At Fairyhouse, meanwhile, Mullins must have been as pleased with a couple that did not win as with those that did. Bar his luckless tumble at the last, for instance, Mikael d'Haguenet had taken to fences with aplomb and plainly retains his ability after that long disappearance.
But the one who may slip under most punting radars is Cooldine, predictably outpaced on his comeback over two and a half miles. He may never win a Gold Cup, which seemed his manifest destiny when he won the RSA Chase, but the weights should reflect that should Cooldine be aimed at the John Smith's Grand National. This horse has a history of coming to the boil, run by run, and there will definitely be a silver lining should he fail to renew his Gold Cup candidature over three miles at the Leopardstown Christmas meeting. A really good jumper who travels and stays, he is a bespoke fit for Aintree.

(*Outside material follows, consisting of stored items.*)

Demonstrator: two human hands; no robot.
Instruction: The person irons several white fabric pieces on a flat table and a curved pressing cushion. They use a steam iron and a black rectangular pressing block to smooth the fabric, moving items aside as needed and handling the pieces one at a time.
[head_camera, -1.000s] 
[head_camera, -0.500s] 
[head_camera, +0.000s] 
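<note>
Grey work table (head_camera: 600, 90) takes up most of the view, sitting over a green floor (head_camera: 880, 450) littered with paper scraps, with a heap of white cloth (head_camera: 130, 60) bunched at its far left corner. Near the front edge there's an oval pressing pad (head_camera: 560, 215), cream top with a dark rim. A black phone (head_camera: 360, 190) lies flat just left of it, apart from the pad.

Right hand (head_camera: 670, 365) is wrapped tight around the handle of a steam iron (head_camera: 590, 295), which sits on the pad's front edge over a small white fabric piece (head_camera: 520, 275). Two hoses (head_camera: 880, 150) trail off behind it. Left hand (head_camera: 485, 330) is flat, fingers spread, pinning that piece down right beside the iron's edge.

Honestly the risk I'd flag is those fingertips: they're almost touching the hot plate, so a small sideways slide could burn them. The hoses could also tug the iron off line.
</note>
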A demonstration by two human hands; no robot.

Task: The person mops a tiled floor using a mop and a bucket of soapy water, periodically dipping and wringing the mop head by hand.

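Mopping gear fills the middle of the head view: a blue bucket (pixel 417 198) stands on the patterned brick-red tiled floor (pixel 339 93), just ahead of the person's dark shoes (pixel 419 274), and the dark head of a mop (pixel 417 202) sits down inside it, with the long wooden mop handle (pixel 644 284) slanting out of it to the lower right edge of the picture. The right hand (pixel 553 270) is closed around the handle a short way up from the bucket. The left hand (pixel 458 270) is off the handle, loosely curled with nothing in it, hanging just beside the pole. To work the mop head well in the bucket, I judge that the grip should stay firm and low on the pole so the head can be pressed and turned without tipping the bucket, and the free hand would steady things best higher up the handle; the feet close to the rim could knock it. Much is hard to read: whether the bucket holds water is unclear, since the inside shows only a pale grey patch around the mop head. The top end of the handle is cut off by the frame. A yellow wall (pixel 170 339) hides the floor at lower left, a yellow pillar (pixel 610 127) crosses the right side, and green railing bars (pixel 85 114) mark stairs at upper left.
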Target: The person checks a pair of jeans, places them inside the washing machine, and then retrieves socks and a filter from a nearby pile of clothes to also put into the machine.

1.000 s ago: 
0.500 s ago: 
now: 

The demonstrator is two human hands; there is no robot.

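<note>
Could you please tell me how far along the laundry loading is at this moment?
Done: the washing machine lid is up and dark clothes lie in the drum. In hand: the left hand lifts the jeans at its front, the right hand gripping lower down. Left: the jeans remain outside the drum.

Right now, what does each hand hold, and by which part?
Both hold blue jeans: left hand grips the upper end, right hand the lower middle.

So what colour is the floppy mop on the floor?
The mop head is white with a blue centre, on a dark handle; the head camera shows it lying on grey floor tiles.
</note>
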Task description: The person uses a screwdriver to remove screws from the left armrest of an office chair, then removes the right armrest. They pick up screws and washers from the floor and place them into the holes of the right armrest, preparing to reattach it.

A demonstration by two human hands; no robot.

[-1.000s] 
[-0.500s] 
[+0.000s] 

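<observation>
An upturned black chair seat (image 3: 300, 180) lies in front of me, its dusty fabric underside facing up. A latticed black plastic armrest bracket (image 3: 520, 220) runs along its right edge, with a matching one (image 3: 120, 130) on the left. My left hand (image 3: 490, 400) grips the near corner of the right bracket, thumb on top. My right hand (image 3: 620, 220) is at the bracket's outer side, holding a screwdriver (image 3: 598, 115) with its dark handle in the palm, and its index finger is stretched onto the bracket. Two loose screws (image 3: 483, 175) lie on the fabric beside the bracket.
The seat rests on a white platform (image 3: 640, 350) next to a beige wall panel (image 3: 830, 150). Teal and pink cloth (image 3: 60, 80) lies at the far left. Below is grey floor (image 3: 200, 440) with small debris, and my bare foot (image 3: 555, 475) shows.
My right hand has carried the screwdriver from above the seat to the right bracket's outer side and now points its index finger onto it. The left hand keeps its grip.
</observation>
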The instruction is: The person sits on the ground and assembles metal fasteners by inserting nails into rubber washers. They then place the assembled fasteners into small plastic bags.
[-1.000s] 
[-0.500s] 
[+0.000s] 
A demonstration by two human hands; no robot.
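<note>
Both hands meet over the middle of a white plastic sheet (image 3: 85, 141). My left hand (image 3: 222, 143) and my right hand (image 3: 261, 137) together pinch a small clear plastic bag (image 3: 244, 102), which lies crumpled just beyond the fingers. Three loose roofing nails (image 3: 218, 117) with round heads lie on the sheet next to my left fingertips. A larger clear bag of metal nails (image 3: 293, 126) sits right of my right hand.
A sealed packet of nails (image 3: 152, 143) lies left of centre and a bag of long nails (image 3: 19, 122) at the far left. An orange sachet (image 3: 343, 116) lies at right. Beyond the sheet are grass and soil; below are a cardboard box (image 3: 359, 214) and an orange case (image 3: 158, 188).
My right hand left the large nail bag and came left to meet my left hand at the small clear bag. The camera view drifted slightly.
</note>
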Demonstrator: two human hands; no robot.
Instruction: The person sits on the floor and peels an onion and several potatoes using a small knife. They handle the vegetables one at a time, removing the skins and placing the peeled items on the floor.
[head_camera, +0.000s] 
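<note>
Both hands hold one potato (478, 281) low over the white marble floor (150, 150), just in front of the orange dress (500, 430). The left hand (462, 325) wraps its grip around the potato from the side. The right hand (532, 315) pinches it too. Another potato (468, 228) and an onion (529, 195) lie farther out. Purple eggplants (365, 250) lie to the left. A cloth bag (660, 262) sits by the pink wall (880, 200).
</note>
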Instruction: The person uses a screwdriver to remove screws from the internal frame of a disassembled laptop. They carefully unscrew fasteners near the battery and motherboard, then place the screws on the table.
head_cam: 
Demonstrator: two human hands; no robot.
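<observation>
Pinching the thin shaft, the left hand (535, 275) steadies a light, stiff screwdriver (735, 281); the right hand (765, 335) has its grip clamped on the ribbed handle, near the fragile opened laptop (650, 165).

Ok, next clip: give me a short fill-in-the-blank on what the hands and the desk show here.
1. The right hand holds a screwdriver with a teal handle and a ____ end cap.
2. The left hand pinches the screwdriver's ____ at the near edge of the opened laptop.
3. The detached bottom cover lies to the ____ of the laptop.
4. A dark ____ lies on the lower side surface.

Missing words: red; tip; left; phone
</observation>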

Turf Account: Chris McGrath
The Wonga Coup (12.50 Lingfield)
Transformed since returning from a long break, a close third under an inexperienced jockey over this course and distance, then failing only in a photo to run down the favourite when dropped to 10 furlongs next time. Up 3lb here, but the pair finished clear there and return to this trip likely to suit.
Super Directa (12.40 Haydock)
A triple Flat winner in Germany, he showed enough in his first season here to win novice hurdles but is diverted into handicaps, implying connections consider him fairly treated. Form with a flourishing rival at Market Rasen in February suggests they may be right.
One to watch
Mostly Bob (P J Hobbs) developed into a smart novice hurdler last term, his emphatic win at Aintree in May proving solid form, and made a promising start over fences at Newbury on Wednesday, closing powerfully when paying the price for a first mistake three out.
Where the money's going
Mourad did not quite seem to get home when stepped up to three miles at the Punchestown Festival, but the petrol may have been low at the end of his season and his comeback fourth behind Hurricane Fly at Fairyhouse on Wednesday prompted William Hill to lay 20-1 for the Ladbrokes World Hurdle.